--- RECORDS FOR THIS EXERCISE Enclosed Below ---

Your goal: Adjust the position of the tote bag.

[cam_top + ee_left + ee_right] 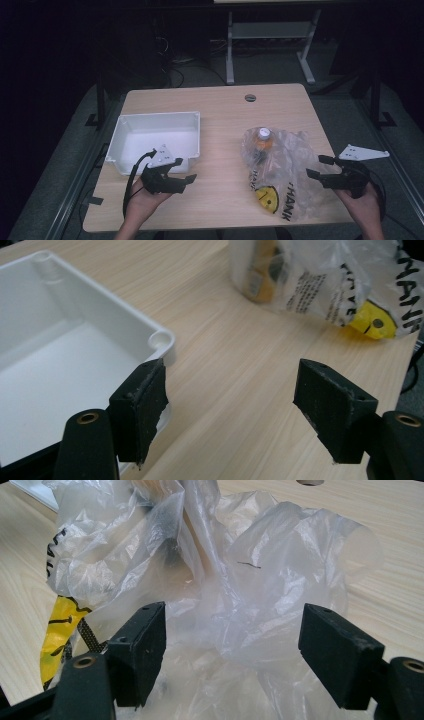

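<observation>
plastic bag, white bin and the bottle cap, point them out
plastic bag (295, 170): high view, crumpled clear middle
white bin (150, 120): high view, far wall
bottle cap (264, 133): high view, white top poking from the bag

In the high view the crumpled plastic bag (282, 172) veils what it holds: a bottle (263, 137) shows a white cap and some orange, while the dark things beside it cannot be made out. The bag's black lettering is creased and cut short, and part of its yellow smiley face (266, 197) is folded under. The person's forearms run off the bottom edge. In the left gripper view the white tray (165, 342) is cut by the left edge, and one of the fingers (142, 412) covers its near corner.
</observation>
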### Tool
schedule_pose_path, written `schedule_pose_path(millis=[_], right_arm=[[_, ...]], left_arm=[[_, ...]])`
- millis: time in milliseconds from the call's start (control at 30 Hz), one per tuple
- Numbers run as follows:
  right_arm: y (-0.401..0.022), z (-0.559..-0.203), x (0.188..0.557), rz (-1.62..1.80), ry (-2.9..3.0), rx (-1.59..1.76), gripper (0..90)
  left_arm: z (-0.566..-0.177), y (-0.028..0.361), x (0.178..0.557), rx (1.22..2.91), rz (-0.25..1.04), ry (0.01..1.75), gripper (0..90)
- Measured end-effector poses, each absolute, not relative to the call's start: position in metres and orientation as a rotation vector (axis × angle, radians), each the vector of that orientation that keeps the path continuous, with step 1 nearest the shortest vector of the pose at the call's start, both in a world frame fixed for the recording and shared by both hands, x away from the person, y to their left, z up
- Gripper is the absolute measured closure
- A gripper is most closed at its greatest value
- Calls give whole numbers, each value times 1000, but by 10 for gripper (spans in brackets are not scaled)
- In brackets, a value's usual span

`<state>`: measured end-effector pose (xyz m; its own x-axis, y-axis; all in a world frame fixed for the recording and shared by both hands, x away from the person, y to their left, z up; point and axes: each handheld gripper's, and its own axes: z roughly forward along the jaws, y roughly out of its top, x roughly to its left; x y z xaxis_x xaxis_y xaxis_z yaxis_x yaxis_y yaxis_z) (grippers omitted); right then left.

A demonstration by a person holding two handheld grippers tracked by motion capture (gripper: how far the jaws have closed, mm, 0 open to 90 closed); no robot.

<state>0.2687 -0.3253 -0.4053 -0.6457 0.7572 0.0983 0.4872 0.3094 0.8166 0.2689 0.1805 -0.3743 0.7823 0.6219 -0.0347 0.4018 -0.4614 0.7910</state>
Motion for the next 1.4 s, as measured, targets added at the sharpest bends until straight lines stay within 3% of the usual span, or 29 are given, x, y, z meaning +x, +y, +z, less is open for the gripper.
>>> schedule_pose_path(millis=[1400], right_arm=[[-327, -402, 262, 1258, 2251, 1112, 265]], left_arm=[[-335, 64, 315, 2239, 178, 525, 291]])
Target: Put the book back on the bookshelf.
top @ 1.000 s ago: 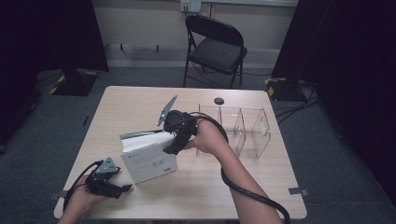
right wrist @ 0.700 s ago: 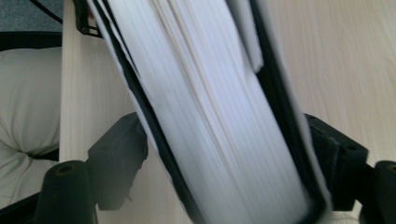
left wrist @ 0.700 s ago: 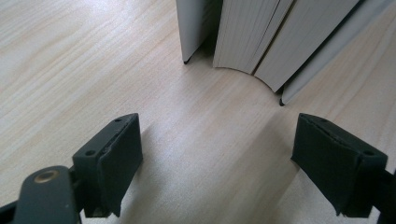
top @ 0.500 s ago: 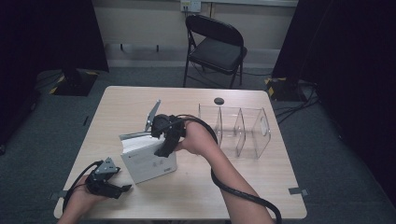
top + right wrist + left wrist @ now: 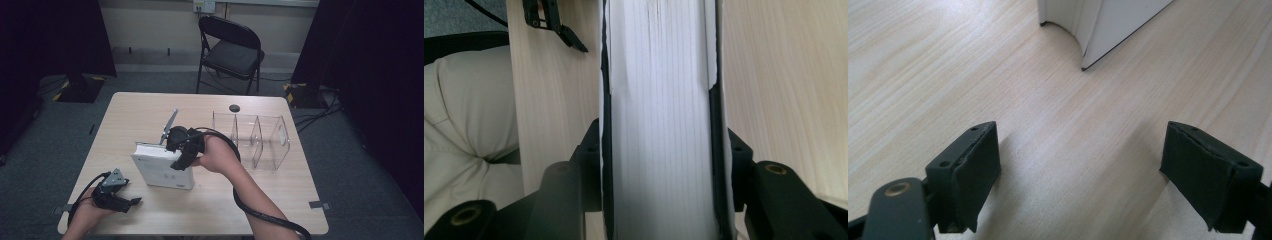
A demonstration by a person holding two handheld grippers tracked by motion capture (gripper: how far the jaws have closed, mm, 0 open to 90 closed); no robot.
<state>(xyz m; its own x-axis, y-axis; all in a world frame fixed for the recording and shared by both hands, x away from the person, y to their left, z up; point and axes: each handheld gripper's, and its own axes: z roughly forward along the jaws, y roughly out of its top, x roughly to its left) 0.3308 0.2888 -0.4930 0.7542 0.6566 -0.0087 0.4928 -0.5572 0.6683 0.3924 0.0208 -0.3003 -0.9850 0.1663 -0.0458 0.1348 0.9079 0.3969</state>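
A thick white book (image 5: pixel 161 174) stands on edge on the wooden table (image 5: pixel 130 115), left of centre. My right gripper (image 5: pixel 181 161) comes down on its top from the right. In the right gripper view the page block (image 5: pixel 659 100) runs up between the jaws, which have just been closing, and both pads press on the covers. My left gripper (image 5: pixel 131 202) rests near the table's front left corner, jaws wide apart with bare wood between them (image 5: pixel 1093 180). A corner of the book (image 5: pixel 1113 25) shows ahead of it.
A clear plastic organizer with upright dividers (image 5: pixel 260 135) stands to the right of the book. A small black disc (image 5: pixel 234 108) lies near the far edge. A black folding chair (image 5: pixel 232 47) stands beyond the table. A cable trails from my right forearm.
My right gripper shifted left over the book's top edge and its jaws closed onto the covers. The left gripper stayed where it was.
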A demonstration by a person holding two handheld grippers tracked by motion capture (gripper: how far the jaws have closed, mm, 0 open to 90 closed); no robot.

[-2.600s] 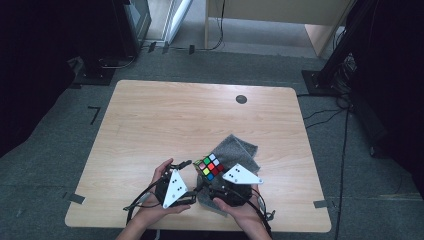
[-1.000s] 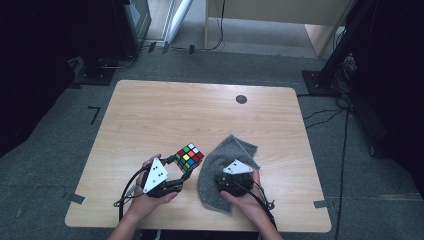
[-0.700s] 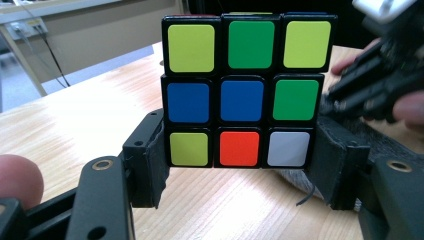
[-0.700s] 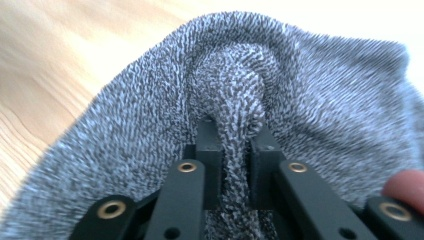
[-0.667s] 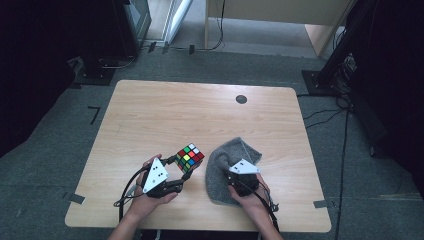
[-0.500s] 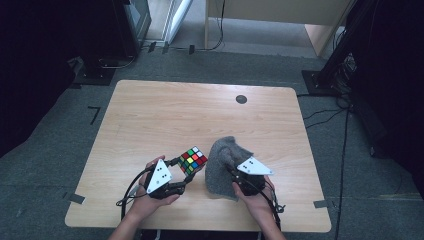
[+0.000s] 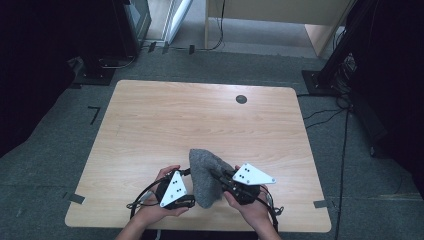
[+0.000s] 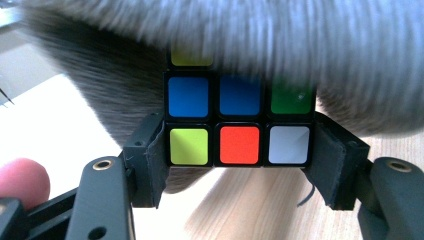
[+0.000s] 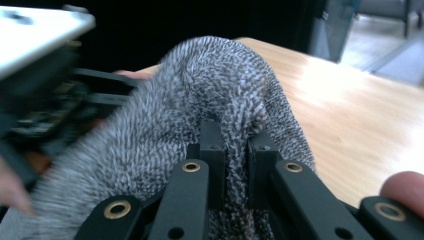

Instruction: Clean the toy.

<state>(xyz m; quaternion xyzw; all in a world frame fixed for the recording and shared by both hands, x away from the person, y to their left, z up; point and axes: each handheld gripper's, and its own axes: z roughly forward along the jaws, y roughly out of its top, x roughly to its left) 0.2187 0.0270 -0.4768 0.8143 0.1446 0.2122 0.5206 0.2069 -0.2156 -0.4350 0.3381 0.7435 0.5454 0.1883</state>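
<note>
We hold the puzzle cube (image 8: 239,127) clamped between the jaws of our left gripper (image 7: 186,199), low over the near edge of the worktop (image 7: 150,125). Directly over and beyond it hangs the grey knitted cloth (image 7: 204,177), pinched in a fold by the jaws of our right gripper (image 9: 235,150), which have just closed on it. In the high view the cloth drapes between the two grippers, hiding the cube. The cloth lies above and to the right of the cube, so our right hand is the one placed to wipe or cover it. No containers stand on the worktop.
</note>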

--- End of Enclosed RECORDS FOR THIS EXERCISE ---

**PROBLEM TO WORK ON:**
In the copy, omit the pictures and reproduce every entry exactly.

**RESULT:**
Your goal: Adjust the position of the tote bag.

[cam_top + ee_left + ee_right] 

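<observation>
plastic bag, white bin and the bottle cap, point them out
plastic bag (295, 170): high view, crumpled clear middle
white bin (150, 120): high view, far wall
bottle cap (264, 133): high view, white top poking from the bag

In the high view the crumpled plastic bag (282, 172) veils what it holds: a bottle (263, 137) shows a white cap and some orange, while the dark things beside it cannot be made out. The bag's black lettering is creased and cut short, and part of its yellow smiley face (266, 197) is folded under. The person's forearms run off the bottom edge. In the left gripper view the white tray (165, 342) is cut by the left edge, and one of the fingers (142, 412) covers its near corner.
</observation>
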### Tool
schedule_pose_path, written `schedule_pose_path(millis=[_], right_arm=[[_, ...]], left_arm=[[_, ...]])`
- millis: time in milliseconds from the call's start (control at 30 Hz), one per tuple
- Numbers run as follows:
  right_arm: y (-0.401..0.022), z (-0.559..-0.203), x (0.188..0.557), rz (-1.62..1.80), ry (-2.9..3.0), rx (-1.59..1.76), gripper (0..90)
  left_arm: z (-0.566..-0.177), y (-0.028..0.361), x (0.178..0.557), rx (1.22..2.91), rz (-0.25..1.04), ry (0.01..1.75), gripper (0..90)
- Measured end-effector poses, each absolute, not relative to the call's start: position in metres and orientation as a rotation vector (axis × angle, radians), each the vector of that orientation that keeps the path continuous, with step 1 nearest the shortest vector of the pose at the call's start, both in a world frame fixed for the recording and shared by both hands, x away from the person, y to their left, z up
- Gripper is the absolute measured closure
- A gripper is most closed at its greatest value
- Calls give whole numbers, each value times 1000, but by 10 for gripper (spans in brackets are not scaled)
- In brackets, a value's usual span

`<state>`: measured end-effector pose (xyz m; its own x-axis, y-axis; all in a world frame fixed for the recording and shared by both hands, x away from the person, y to their left, z up; point and axes: each handheld gripper's, and its own axes: z roughly forward along the jaws, y roughly out of its top, x roughly to its left; x y z xaxis_x xaxis_y xaxis_z yaxis_x yaxis_y yaxis_z) (grippers omitted); right then left.

A demonstration by a person holding two handheld grippers tracked by motion capture (gripper: how far the jaws have closed, mm, 0 open to 90 closed); no robot.

<state>0.2687 -0.3253 -0.4053 -0.6457 0.7572 0.0983 0.4872 0.3094 0.8166 0.2689 0.1805 -0.3743 0.7823 0.6219 -0.0347 0.4018 -0.4614 0.7910</state>
Motion for the next 1.4 s, as measured, targets added at the sharpest bends until straight lines stay within 3% of the usual span, or 29 are given, x, y, z meaning +x, +y, +z, less is open for the gripper.
>>> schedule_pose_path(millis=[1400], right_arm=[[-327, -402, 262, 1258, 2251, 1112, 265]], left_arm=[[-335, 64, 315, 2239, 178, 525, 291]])
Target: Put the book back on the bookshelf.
top @ 1.000 s ago: 
right wrist @ 0.700 s ago: 
left wrist @ 0.700 s ago: 
top @ 0.500 s ago: 
top + right wrist + left wrist @ now: 
A demonstration by a person holding two handheld grippers tracked by motion capture (gripper: how far the jaws have closed, mm, 0 open to 90 closed); no robot.
<state>(xyz m; its own x-axis, y-axis; all in a world frame fixed for the recording and shared by both hands, x away from the person, y to their left, z up; point and axes: each handheld gripper's, and its own axes: z roughly forward along the jaws, y roughly out of its top, x roughly to its left) 0.3308 0.2888 -0.4930 0.7542 0.6566 -0.0087 0.4928 -0.5572 0.6683 0.3924 0.0208 -0.3003 -0.9850 0.1663 -0.0458 0.1348 0.9079 0.3969</state>
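A thick white book (image 5: pixel 161 174) stands on edge on the wooden table (image 5: pixel 130 115), left of centre. My right gripper (image 5: pixel 181 161) comes down on its top from the right. In the right gripper view the page block (image 5: pixel 659 100) runs up between the jaws, which have just been closing, and both pads press on the covers. My left gripper (image 5: pixel 131 202) rests near the table's front left corner, jaws wide apart with bare wood between them (image 5: pixel 1093 180). A corner of the book (image 5: pixel 1113 25) shows ahead of it.
A clear plastic organizer with upright dividers (image 5: pixel 260 135) stands to the right of the book. A small black disc (image 5: pixel 234 108) lies near the far edge. A black folding chair (image 5: pixel 232 47) stands beyond the table. A cable trails from my right forearm.
My right gripper shifted left over the book's top edge and its jaws closed onto the covers. The left gripper stayed where it was.
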A demonstration by a person holding two handheld grippers tracked by motion capture (gripper: how far the jaws have closed, mm, 0 open to 90 closed); no robot.

[-2.600s] 
[-1.000s] 
[-0.700s] 
[-0.700s] 
[-0.667s] 
[-0.500s] 
[+0.000s] 
[+0.000s] 
[+0.000s] 

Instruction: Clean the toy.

<state>(xyz m; quaternion xyzw; all in a world frame fixed for the recording and shared by both hands, x away from the person, y to their left, z up; point and axes: each handheld gripper's, and its own axes: z roughly forward along the jaws, y roughly out of its top, x roughly to its left) 0.2187 0.0270 -0.4768 0.8143 0.1446 0.2122 0.5206 0.2069 -0.2156 -0.4350 0.3381 0.7435 0.5454 0.1883</state>
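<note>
We hold the puzzle cube (image 8: 239,127) clamped between the jaws of our left gripper (image 7: 186,199), low over the near edge of the worktop (image 7: 150,125). Directly over and beyond it hangs the grey knitted cloth (image 7: 204,177), pinched in a fold by the jaws of our right gripper (image 9: 235,150), which have just closed on it. In the high view the cloth drapes between the two grippers, hiding the cube. The cloth lies above and to the right of the cube, so our right hand is the one placed to wipe or cover it. No containers stand on the worktop.
</note>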

This completes the answer.